(Supplied information):
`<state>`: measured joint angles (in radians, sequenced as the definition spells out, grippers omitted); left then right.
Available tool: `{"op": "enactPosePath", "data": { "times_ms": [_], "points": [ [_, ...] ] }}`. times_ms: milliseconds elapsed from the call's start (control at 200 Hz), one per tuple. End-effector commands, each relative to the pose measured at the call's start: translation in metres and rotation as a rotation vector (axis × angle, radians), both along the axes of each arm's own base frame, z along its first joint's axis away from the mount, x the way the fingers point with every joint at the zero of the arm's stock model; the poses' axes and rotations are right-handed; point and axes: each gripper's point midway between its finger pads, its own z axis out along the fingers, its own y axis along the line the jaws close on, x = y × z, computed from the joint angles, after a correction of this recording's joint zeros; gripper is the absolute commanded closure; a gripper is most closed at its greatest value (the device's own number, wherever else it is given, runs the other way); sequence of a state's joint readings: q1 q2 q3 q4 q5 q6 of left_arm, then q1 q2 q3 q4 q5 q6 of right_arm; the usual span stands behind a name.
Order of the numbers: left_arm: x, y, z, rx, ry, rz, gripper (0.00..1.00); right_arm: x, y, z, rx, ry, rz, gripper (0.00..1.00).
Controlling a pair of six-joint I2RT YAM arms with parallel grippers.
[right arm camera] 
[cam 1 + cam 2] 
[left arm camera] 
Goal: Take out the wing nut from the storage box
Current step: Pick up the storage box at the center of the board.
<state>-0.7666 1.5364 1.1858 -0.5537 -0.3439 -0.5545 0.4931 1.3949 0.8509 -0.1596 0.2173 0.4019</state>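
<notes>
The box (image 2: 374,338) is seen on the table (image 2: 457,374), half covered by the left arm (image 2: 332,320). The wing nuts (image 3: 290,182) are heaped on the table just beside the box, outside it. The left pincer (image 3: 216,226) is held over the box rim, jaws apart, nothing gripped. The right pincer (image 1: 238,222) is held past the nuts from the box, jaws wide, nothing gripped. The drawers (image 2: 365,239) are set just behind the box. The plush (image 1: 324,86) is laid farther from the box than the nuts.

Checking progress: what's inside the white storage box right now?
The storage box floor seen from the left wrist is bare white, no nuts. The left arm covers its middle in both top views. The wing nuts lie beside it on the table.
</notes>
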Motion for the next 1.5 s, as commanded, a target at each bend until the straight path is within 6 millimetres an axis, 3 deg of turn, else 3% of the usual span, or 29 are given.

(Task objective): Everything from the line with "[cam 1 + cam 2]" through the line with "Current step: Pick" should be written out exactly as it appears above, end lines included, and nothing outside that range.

(Result for this exercise):
[cam 1 + cam 2] 
[left arm camera] 
Goal: Take out the wing nut from the storage box
Current step: Pick up the storage box at the center of the board.

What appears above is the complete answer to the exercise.